Поцеловать его на прощание, как велит обычай, я не хотел. Слишком уж лицемерно: люди знают, что он сделал со мной.
Прочитать молитву об усопших – это я мог.
И тут я услышал шаги и повернулся. К покойнику подходила его жена.
Я отодвинулся, чтоб дать ей место, не испытывая торжества, даже любопытства. Я ненавидел его, пока он был жив, и мне казалось странным, что кто-то его мог жалеть. Однако мучительно было думать, что жена будет оплакивать его, неискренне, ради порядка, чтоб исполнить красивый обычай.
Не обращая на нас внимания, она открыла лицо и опустилась на колени. Долго смотрела без единого движения, без вздоха, без звука, потом нагнулась и поцеловала в плечо и в лоб. Тщательно вытерла лицо шелковым платком, задержав руку на желтой щеке. Пальцы ее дрожали.
Неужели она в самом деле горевала о нем? Я ожидал любого выражения горя, глубокой скорби, даже слез, но никак не дрожащих пальцев на лице. Меня потрясла нежность, с какой она вытирала кровь, как ребенку, ласково, чтоб не причинить боли, чтоб не ушибить.

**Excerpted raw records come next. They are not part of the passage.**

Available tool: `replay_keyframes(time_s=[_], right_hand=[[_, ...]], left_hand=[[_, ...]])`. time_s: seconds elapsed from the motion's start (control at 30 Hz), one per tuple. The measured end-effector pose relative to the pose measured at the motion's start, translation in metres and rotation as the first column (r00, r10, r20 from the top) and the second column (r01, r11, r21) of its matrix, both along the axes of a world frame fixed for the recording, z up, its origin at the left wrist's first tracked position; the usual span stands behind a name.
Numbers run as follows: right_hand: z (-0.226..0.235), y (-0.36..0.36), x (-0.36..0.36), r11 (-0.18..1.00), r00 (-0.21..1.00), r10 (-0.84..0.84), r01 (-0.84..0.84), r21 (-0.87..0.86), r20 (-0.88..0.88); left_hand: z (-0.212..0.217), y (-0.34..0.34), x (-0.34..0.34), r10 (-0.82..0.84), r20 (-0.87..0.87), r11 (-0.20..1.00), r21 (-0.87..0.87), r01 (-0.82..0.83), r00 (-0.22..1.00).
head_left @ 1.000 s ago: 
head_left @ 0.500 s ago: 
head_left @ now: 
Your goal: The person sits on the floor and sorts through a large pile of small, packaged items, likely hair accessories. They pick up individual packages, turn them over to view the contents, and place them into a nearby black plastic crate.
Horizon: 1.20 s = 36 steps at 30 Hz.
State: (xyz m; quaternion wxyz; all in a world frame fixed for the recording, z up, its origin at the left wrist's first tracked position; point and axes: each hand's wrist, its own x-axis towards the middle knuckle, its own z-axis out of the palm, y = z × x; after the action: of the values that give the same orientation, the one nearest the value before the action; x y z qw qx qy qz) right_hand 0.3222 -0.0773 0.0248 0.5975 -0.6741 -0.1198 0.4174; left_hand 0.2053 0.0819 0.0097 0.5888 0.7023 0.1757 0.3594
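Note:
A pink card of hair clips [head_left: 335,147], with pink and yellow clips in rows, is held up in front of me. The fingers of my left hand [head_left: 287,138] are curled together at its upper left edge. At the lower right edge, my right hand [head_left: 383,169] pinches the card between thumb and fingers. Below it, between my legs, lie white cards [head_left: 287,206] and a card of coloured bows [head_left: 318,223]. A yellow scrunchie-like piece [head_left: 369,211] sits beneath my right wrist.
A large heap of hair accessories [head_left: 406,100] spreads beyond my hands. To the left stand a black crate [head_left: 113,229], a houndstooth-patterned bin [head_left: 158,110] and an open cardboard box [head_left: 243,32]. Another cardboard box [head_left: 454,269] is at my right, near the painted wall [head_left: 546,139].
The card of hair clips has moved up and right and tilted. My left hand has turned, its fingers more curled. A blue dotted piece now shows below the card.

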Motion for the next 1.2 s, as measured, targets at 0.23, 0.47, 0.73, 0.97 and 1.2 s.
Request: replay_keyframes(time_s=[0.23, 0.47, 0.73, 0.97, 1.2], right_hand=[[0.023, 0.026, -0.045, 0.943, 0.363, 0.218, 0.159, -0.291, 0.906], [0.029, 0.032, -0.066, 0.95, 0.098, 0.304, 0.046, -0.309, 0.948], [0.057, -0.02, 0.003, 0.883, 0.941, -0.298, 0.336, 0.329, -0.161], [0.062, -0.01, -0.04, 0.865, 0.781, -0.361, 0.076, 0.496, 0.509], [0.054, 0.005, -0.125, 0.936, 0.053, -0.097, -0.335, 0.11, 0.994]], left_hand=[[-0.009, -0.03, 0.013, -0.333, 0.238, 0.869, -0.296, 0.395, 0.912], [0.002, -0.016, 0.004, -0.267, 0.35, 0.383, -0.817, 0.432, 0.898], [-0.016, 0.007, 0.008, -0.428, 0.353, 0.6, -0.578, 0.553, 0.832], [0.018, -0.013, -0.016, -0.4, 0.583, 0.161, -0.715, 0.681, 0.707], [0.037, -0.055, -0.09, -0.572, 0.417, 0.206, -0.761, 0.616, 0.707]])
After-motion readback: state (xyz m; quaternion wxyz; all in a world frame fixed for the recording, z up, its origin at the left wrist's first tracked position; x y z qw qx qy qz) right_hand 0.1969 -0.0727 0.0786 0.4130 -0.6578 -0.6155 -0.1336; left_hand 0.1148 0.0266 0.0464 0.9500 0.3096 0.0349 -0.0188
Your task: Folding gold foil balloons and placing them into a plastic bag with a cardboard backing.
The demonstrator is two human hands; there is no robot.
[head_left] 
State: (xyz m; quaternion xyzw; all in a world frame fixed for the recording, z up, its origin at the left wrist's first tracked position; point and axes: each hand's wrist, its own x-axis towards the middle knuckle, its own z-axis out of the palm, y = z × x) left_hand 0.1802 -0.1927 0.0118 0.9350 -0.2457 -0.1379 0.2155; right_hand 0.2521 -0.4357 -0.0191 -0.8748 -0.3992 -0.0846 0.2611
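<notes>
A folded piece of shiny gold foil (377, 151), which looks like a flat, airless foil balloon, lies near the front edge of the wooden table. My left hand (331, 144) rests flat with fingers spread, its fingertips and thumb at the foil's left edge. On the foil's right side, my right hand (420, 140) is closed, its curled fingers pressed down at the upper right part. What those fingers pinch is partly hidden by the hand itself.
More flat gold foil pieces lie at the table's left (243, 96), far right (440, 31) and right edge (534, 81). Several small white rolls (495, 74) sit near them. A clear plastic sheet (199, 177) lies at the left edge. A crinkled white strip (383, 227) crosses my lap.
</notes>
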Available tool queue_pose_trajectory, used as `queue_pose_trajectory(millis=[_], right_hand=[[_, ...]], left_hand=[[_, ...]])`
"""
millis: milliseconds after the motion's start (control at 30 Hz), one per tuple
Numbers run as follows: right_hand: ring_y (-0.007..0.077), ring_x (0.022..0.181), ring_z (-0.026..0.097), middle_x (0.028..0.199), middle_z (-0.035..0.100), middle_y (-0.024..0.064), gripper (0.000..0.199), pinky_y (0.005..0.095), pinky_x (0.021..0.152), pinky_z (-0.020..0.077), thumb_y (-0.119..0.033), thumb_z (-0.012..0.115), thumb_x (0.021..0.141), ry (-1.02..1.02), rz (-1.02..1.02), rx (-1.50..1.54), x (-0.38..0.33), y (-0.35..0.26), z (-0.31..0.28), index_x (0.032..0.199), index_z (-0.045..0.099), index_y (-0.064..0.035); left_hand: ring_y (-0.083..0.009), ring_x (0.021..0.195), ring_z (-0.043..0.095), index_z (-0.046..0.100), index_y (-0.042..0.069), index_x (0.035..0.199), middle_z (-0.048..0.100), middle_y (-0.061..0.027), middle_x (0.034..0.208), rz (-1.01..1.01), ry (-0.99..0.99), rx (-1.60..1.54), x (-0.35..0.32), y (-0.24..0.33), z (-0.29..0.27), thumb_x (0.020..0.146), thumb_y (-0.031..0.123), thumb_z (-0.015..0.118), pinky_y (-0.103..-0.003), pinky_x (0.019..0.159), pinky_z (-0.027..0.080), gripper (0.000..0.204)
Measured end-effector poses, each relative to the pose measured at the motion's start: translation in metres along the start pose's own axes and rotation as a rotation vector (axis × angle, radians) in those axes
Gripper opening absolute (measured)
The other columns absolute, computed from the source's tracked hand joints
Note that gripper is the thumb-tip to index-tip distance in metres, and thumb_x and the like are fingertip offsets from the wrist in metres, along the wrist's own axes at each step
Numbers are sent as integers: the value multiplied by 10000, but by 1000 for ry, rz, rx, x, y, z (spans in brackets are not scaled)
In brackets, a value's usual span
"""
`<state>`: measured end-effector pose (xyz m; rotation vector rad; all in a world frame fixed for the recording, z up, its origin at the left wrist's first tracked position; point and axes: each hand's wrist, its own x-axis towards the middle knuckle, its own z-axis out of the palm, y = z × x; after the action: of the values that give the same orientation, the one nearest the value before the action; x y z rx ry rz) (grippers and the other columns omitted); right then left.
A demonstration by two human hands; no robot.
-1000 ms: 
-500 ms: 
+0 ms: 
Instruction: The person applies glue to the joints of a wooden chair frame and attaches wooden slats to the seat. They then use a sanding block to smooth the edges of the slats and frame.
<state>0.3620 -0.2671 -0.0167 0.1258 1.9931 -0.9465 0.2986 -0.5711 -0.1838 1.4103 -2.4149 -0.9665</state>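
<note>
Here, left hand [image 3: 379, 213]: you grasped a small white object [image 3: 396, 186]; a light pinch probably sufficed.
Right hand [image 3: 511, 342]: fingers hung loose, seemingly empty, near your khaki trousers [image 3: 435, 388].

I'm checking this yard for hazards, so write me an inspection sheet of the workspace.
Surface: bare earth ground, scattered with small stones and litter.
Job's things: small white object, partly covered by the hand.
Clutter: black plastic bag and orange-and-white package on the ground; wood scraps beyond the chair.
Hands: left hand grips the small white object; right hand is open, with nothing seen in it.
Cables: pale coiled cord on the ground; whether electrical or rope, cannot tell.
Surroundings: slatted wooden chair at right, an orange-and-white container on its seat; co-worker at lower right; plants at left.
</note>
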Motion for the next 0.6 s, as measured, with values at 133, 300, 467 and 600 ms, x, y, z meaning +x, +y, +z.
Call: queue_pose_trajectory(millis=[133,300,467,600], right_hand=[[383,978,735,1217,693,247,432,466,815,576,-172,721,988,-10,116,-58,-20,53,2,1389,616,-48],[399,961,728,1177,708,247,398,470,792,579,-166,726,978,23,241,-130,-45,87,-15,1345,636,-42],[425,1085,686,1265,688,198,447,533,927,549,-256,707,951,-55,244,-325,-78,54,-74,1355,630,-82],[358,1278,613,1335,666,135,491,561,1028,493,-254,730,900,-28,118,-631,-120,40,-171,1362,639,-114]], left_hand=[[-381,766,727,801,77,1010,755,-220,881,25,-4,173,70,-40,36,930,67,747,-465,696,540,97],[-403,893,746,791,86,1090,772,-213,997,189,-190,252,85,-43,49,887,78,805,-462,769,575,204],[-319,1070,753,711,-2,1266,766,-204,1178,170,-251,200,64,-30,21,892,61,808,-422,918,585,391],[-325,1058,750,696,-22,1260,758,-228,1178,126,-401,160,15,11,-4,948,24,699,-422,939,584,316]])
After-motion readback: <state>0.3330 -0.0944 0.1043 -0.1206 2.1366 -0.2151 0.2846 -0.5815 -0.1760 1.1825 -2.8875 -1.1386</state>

Она поднялась, и я подошел к ней.
– Хочешь сразу перенести домой?
Она повернула голову ко мне так быстро, словно я ударил ее. И лишь много времени спустя я вспомнил, что глаза у нее были подкрашены сурьмой и полны слез. Легче лй~ ей было услышать, чем увидеть? Однако тогда я не обратил внимания, меня ошеломил взгляд, которым она оттолкнула меня, опалила, пронзила, взгляд смертельного врага.
Меня смутила и эта угроза и эта неожиданная печаль. Может быть, не так уж глухо было в их пустынном доме, может быть, так будет только теперь. И не зная отчего, не имея никакого серьезного повода, я пожалел и ее и себя. Я ощущал себя опустошенным и одиноким, подобно ей. Может быть, вследствие усталости, которая сумерками надвинулась на меня.